━━ COLLECTED DATA ━━
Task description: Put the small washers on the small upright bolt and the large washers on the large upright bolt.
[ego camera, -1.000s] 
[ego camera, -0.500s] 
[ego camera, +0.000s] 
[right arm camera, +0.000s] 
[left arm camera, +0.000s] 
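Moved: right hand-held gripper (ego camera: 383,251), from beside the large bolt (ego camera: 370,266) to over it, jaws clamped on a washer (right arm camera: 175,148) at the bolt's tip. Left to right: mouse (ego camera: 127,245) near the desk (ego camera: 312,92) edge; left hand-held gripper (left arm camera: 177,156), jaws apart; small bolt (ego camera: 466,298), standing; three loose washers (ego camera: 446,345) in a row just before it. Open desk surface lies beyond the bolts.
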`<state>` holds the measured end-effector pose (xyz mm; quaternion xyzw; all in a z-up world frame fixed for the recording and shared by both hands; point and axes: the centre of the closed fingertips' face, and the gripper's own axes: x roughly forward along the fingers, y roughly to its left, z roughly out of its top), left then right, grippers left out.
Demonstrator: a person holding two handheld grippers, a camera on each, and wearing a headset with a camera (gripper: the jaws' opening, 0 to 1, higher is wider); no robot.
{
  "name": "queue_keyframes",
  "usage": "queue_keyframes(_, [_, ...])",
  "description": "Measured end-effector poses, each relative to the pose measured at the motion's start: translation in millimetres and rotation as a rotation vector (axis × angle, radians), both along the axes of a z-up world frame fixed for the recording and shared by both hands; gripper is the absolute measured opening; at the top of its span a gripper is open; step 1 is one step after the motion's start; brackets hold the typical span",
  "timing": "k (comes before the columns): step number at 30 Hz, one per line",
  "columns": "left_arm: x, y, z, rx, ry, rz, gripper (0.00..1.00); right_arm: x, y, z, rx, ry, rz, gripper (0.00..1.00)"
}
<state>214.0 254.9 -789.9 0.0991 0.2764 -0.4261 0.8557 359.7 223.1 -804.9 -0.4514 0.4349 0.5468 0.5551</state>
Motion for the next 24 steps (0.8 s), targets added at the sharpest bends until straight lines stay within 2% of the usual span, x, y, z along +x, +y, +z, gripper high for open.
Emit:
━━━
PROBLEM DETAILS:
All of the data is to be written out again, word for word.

FINISHED EXERCISE:
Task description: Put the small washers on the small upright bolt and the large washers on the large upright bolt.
[ego camera, -1.000s] 
[ego camera, -0.500s] 
[ego camera, +0.000s] 
[right arm camera, +0.000s] 
[left arm camera, +0.000s] 
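Moved: right hand-held gripper (ego camera: 383,251), from beside the large bolt (ego camera: 370,266) to over it, jaws clamped on a washer (right arm camera: 175,148) at the bolt's tip. Left to right: mouse (ego camera: 127,245) near the desk (ego camera: 312,92) edge; left hand-held gripper (left arm camera: 177,156), jaws apart; small bolt (ego camera: 466,298), standing; three loose washers (ego camera: 446,345) in a row just before it. Open desk surface lies beyond the bolts.
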`<state>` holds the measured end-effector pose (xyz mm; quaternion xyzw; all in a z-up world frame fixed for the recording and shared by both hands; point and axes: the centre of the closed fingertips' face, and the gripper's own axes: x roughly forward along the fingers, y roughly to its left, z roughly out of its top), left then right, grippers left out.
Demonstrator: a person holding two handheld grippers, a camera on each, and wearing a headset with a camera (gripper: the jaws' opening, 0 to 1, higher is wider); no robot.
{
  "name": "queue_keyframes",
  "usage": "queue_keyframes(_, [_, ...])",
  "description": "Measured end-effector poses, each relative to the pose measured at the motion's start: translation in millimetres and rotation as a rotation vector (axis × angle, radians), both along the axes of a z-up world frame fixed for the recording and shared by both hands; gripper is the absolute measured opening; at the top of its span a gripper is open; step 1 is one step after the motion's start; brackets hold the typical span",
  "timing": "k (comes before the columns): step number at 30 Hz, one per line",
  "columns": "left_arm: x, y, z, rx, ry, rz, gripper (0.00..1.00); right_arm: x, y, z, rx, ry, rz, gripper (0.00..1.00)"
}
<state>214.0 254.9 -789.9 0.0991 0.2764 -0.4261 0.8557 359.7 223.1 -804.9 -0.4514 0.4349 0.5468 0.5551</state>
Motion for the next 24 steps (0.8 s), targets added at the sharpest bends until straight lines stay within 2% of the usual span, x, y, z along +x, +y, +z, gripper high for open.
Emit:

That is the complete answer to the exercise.